According to projections from the Department of Agriculture (USDA), Mexico could achieve a new record in its tomato exports, surpassing the record it achieved in 2020, when its exports increased by 9.5% in volume and by 20.5% in value, totaling 579,000 tons and 2,609 billion dollars.
From January to March 2021, Mexican tomato exports (which were practically all sent to the US market) totaled 829 million dollars and registered a 5.1% interannual increase.
Tomato is Mexico's most exported agricultural product and it has had constant growth in recent years. The reopening of the Horeca channel in the United States and Mexico, the certainty provided to producers by the recently renegotiated Mexico-United States Tomato Suspension Agreement, and the good export prices there are have encouraged producers to plant more tomatoes in the country.
Additionally, Mexican production under protected agricultural systems continues to grow as it provides higher yields and quality. Approximately 80% of the tomatoes grown in these protected systems are exported. In addition, Mexico imports a small amount of organic and specialty tomatoes that are sometimes packaged and re-exported.

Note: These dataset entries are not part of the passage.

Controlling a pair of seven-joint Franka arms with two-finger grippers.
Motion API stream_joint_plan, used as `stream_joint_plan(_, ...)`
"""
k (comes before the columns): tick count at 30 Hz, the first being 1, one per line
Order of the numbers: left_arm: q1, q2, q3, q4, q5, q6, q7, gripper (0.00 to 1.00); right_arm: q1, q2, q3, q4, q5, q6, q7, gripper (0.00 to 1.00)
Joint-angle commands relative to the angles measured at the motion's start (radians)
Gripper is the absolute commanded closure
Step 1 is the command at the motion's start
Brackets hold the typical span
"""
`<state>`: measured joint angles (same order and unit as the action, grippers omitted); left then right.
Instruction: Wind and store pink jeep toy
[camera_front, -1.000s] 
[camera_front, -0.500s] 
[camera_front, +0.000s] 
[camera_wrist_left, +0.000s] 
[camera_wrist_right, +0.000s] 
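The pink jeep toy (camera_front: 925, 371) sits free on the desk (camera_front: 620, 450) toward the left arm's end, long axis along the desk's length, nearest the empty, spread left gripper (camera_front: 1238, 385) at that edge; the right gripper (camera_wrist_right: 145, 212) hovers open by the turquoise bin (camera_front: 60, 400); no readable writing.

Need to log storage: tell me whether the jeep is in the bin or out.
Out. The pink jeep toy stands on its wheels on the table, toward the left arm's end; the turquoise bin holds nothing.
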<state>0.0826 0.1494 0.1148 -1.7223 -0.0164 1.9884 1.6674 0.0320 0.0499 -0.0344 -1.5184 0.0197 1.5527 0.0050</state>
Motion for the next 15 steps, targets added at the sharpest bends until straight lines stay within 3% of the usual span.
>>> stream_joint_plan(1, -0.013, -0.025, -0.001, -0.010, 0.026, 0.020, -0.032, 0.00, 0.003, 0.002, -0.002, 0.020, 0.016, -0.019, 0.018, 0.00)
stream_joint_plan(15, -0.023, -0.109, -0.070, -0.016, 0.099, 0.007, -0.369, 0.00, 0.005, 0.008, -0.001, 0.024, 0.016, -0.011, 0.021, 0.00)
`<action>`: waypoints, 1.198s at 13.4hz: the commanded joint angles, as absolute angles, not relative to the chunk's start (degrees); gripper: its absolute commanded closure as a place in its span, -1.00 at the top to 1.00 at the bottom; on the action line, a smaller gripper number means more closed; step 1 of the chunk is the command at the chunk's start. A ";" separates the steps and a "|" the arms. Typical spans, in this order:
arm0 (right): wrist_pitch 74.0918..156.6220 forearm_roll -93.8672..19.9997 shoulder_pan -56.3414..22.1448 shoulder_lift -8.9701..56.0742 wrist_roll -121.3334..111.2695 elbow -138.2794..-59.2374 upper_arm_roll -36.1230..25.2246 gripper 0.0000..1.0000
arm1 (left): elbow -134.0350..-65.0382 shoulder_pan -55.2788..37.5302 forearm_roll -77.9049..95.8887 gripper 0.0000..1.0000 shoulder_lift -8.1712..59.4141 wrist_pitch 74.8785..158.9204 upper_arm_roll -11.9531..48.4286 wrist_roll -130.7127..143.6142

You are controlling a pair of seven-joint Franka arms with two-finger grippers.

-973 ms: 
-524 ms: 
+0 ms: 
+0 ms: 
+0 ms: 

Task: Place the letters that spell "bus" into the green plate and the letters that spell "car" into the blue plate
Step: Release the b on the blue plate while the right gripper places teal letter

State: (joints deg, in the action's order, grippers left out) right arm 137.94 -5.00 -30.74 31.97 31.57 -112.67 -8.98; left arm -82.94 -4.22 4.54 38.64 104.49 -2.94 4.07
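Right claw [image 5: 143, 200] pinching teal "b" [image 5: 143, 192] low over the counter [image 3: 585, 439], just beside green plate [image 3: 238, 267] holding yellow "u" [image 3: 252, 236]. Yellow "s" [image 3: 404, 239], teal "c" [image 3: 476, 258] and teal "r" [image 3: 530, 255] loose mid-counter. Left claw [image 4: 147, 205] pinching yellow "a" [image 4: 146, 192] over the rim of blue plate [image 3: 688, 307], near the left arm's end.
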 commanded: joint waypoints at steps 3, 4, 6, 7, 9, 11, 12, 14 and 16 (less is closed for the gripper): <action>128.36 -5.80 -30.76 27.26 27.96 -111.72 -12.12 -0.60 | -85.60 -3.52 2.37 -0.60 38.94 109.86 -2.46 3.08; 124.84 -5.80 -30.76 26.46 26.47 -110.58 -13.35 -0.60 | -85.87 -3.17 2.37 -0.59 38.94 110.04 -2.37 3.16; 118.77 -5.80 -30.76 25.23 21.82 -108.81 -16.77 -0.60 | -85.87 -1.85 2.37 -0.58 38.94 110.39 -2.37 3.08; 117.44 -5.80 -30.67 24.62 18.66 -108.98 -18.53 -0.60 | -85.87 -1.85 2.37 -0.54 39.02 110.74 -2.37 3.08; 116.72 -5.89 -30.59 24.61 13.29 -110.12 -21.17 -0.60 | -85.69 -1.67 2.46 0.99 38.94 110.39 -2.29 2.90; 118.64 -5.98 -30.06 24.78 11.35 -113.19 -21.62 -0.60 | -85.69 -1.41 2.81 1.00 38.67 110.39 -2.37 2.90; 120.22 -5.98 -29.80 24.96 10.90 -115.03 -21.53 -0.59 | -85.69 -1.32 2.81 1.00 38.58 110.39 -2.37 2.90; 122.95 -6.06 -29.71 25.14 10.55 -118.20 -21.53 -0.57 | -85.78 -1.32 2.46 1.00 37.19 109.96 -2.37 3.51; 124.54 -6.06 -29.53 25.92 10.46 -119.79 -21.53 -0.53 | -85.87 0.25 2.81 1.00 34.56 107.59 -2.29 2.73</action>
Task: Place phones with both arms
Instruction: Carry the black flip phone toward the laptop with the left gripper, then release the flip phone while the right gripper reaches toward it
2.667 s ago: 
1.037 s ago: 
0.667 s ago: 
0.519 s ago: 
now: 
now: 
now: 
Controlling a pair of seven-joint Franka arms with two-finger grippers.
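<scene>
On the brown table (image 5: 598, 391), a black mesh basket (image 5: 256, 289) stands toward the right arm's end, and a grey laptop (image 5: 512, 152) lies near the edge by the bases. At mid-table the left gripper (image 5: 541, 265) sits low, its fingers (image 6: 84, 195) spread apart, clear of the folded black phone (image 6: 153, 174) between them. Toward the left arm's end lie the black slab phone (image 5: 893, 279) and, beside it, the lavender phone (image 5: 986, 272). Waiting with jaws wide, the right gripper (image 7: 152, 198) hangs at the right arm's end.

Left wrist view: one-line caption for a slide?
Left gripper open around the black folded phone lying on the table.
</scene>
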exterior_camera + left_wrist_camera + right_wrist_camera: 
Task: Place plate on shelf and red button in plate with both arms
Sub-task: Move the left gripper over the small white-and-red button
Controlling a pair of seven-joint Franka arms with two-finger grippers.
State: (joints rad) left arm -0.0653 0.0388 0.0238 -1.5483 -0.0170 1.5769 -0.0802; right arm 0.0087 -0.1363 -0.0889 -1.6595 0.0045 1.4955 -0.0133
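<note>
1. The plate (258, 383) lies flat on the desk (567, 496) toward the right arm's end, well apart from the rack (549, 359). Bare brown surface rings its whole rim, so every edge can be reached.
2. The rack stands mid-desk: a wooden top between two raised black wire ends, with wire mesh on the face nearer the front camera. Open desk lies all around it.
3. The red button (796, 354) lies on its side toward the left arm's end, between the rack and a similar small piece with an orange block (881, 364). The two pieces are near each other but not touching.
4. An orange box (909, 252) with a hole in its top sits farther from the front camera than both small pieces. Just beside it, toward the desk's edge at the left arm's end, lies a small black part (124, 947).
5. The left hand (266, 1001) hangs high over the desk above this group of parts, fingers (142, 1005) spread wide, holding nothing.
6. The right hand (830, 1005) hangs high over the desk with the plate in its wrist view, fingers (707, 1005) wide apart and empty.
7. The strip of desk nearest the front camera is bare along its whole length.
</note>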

The USDA estimates that Mexico will export 1,830,000 tons of tomato in the 2021-2022 season (October-September), that is, 2% more than in the previous season due to constant demand from the United States and its wide supply.
The US Department of Agriculture also forecasts that tomato production will recover slightly in the country compared to last year because the weather will be more stable and there will be enough rainfall in Sinaloa, the main Mexican producing entity. However, there is some uncertainty regarding the final production levels due to the ongoing drought conditions across the country.